Beijing — A recent study showed that three doses of one of the world’s most widely used Covid-19 vaccines, China’s Sinovac, failed to produce sufficient levels of neutralising antibodies to protect against the Omicron variant.
The University of Hong Kong and The Chinese University of Hong Kong conducted a laboratory study on how well Sinovac protects people against the Omicron variant.
The study, spearheaded by Dr Malik Peiris and Dr David Hui, observed the production levels of virus-neutralising antibodies in the blood of individuals who had received two doses of the Sinovac vaccine in Hong Kong.
They have confirmed that the doses were insufficient to fight off the Omicron variant.
Sinovac had announced last week that 94 per cent of people who received three doses of its vaccine developed neutralising antibodies.
Nikkei Asia had reported Sinovac stating that its own lab study found that seven out of 20 people who had received two shots had tested positive for neutralising antibodies. So the efficacy rate would be 35 per cent. But the specific levels of neutralising were not revealed.
Researchers then tested the vaccine, setting it against a threshold of what they considered a sufficient level of antibodies for protection based on earlier studies published in the journal Nature Medicine, reported Bloomberg on Thursday (Dec 23).
With more than 2.3 billion doses of Sinovac already produced and shipped out across China and to many other countries, the Hong Kong study’s findings will be a blow to those who have already received the vaccine.

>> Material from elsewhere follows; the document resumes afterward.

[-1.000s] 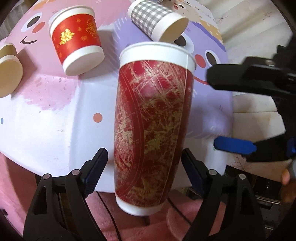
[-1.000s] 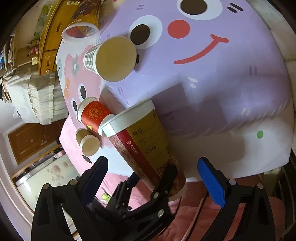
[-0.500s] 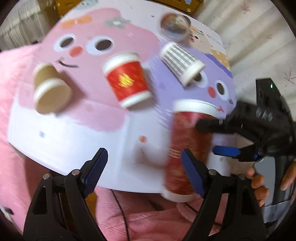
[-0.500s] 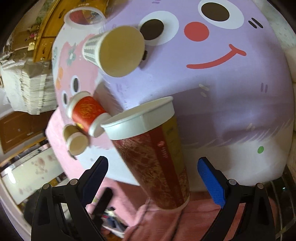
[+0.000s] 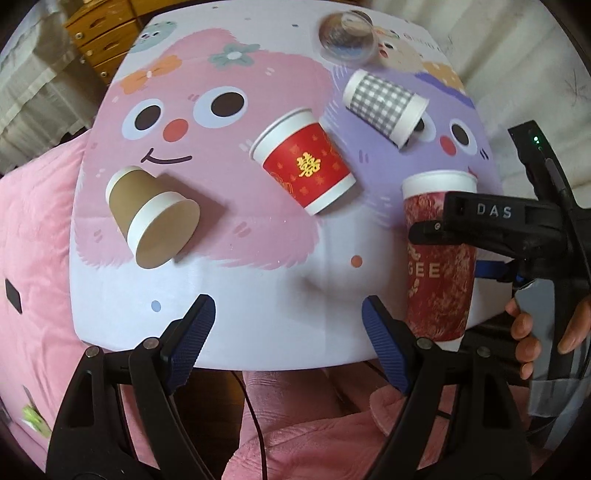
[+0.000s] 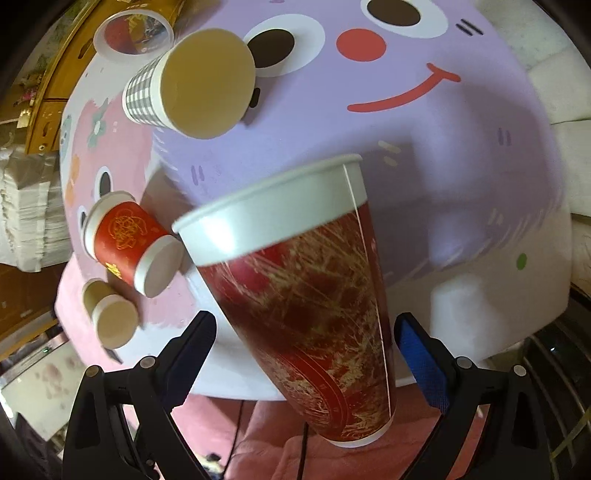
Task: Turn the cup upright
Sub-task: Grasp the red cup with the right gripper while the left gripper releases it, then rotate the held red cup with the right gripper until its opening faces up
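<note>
A tall red-and-gold paper cup (image 6: 310,295) stands rim up at the table's near edge, between the fingers of my right gripper (image 6: 306,339). In the left wrist view the same cup (image 5: 437,258) stands at the right, with the right gripper's black fingers (image 5: 491,218) on either side of it. The right jaws stand close to the cup's sides; contact cannot be seen. My left gripper (image 5: 288,336) is open and empty, left of the tall cup.
On the pink and purple cartoon table (image 5: 258,266) lie a brown cup (image 5: 151,218), a red cup (image 5: 306,162) and a grey checked cup (image 5: 384,103) on their sides. A clear plastic cup (image 5: 345,35) is at the far edge. Pink bedding (image 5: 33,236) lies around the table.
My left gripper has let go of the tall cup and pulled back to the left. The right gripper has come in around the cup, which now stands more upright.
</note>
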Available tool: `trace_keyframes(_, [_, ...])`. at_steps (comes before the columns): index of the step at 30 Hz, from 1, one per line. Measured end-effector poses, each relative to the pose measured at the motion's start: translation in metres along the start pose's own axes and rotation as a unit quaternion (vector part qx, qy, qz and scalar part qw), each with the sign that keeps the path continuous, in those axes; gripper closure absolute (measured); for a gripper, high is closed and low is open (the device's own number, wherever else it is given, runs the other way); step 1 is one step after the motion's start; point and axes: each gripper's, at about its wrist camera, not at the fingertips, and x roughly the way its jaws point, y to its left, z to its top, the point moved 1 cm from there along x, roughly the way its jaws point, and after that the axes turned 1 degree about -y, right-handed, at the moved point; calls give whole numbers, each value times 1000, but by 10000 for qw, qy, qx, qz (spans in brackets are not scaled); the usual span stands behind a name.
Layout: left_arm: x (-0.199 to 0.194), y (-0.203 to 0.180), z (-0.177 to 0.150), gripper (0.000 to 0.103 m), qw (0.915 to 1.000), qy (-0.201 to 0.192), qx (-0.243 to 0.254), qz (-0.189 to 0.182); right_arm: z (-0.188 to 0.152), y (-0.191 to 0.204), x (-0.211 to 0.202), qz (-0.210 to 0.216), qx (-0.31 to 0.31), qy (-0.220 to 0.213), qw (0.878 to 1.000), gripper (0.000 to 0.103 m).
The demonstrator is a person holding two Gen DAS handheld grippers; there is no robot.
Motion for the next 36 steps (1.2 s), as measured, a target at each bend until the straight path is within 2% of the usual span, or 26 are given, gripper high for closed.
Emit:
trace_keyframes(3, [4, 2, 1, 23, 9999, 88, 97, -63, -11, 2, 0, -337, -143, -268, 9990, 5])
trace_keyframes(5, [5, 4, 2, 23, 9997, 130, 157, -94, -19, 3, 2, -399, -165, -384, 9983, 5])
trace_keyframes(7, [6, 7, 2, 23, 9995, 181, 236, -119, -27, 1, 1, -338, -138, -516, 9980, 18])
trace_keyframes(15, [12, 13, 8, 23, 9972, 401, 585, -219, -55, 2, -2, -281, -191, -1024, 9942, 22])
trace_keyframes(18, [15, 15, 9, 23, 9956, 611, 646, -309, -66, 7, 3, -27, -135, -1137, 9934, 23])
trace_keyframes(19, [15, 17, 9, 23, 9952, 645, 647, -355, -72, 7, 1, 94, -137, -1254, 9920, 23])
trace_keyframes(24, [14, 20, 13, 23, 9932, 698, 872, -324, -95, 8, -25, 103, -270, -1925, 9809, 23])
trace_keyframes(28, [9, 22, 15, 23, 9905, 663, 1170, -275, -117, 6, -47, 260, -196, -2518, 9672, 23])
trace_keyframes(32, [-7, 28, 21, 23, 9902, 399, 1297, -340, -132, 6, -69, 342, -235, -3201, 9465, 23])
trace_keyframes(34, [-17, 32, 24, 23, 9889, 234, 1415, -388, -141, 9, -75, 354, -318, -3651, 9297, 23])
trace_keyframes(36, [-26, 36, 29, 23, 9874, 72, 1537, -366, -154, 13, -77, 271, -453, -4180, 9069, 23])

Sinovac has not responded to requests for a statement.
Meanwhile, the new study also showed that a booster shot of the Pfizer-BioNTech vaccine significantly improved the protection levels of those who had received two Sinovac shots.
A Pfizer booster will “achieve optimal protection against [the] omicron variant,” said Dr Peiris.

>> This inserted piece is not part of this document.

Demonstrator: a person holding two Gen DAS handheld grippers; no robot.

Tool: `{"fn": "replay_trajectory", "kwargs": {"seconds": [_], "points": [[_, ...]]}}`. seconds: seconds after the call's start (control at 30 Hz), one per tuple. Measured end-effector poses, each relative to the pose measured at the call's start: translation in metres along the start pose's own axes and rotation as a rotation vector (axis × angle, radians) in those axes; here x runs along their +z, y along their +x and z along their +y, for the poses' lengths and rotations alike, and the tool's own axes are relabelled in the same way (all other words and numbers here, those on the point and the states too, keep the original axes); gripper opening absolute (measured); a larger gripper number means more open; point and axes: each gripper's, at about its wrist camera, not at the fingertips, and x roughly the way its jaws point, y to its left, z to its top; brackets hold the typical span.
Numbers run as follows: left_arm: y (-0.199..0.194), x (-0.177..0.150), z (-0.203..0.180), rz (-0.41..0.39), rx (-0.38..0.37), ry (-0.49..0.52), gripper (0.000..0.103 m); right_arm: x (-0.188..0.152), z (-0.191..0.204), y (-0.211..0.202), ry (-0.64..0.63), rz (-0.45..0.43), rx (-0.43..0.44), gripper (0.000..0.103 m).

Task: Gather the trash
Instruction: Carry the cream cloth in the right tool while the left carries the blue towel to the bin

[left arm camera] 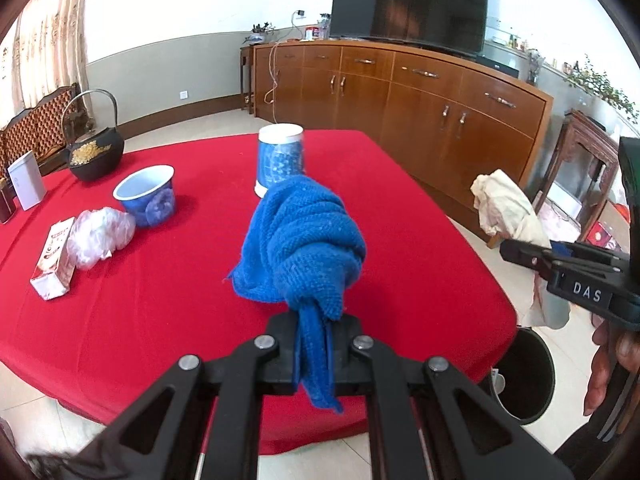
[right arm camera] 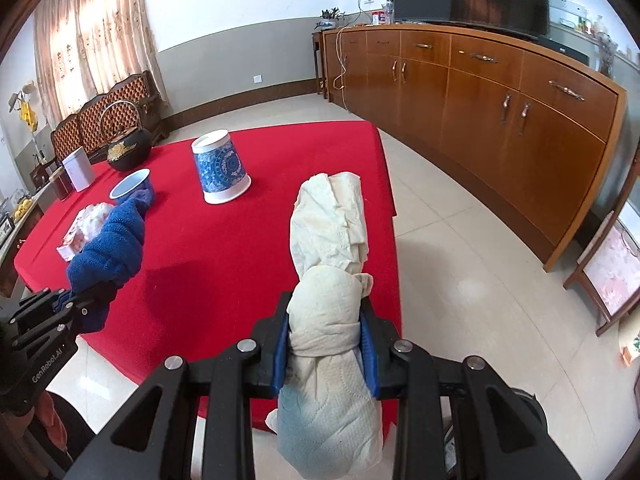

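In the left wrist view, the left gripper (left arm camera: 316, 344) is clamping a knotted blue cloth (left arm camera: 304, 240) at lower centre, holding it above the red table (left arm camera: 420, 216); the right gripper (left arm camera: 576, 276) is pinching a crumpled paper towel (left arm camera: 504, 204) at the right edge, above a dark bin (left arm camera: 532, 380) at lower right; the drop-off step seems to be in hand, and the next move is probably calling for lowering the towel over the bin and parting the fingers.

In the right wrist view, the right gripper (right arm camera: 326, 344) is squeezing the creased, off-white paper towel (right arm camera: 332, 240) at centre; a plastic wrapper (right arm camera: 94, 212) and carton (right arm camera: 74, 244) are waiting at left.
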Motion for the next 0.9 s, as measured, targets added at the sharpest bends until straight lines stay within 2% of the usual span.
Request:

Booster shot introduction must be evidence-driven
In an interim statement on booster doses for Covid-19 vaccination, the World Health Organization said on Dec 22 that introducing the third dose “should be firmly evidence-driven and targeted to the population groups at highest risk of serious disease and those necessary to protect the health system”.
To date, the evidence indicates a minimal to a modest reduction of vaccine protection against severe disease over the six months after the primary series, the WHO noted. It added that the waning of effectiveness against all clinical disease and infections is more pronounced.
However, the duration of protection against the Omicron variant can be altered and is under active investigation.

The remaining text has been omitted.